**Activity**
When a line in the entries contains the word "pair", copy that line in full.

(Dataset items)

- Opening Delimiter -

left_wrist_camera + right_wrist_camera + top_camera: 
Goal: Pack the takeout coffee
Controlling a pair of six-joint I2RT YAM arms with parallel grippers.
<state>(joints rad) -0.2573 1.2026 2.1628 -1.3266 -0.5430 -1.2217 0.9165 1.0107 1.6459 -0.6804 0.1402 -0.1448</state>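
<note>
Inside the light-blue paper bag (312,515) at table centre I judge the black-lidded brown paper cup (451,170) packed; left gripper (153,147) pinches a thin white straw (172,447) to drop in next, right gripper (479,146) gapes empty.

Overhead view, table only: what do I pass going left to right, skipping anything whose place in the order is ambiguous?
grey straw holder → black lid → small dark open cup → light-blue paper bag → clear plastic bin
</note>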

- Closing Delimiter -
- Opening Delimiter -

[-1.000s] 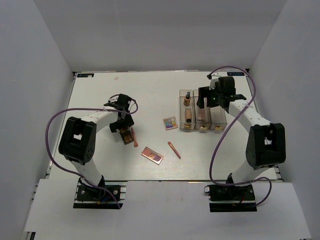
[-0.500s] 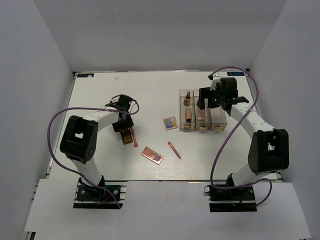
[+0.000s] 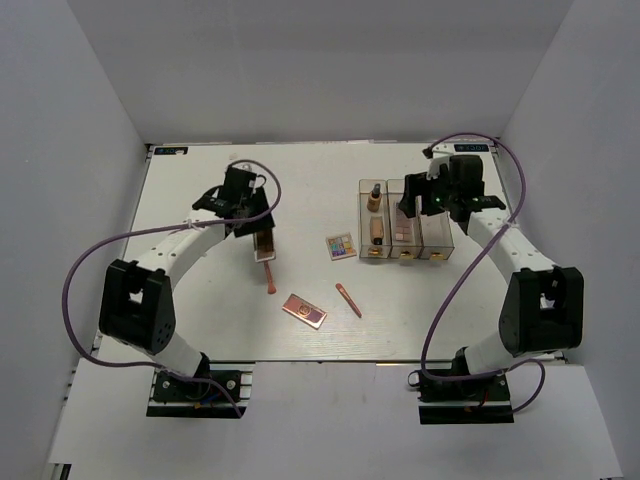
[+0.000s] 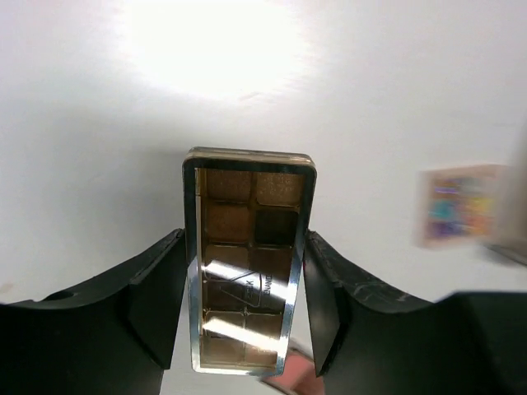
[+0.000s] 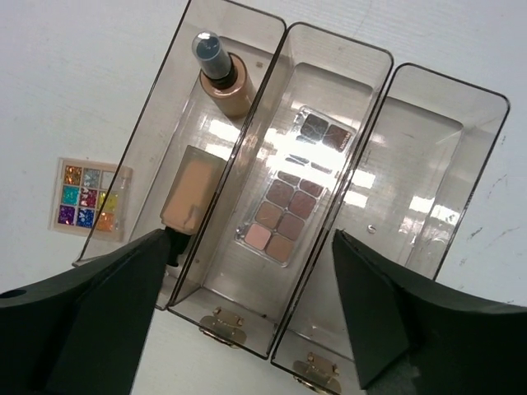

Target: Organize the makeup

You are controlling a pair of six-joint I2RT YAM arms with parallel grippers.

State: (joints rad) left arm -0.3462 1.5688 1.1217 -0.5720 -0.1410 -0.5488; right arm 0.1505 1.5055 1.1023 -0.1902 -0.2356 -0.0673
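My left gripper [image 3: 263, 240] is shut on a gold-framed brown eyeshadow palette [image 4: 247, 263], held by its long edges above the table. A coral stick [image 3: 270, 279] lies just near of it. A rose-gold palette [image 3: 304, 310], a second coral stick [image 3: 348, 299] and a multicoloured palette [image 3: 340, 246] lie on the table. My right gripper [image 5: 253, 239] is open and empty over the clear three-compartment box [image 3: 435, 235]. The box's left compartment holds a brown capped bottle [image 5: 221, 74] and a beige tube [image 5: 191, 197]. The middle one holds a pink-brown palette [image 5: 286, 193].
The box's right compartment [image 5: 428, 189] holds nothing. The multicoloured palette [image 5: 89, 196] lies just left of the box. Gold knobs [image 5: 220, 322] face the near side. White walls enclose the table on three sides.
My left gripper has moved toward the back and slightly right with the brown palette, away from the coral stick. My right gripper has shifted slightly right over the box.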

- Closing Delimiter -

**Answer to the problem**
Controlling a pair of six-joint I2RT YAM arms with parallel grippers.
You are controlling a pair of six-joint I2RT YAM arms with parallel grippers.

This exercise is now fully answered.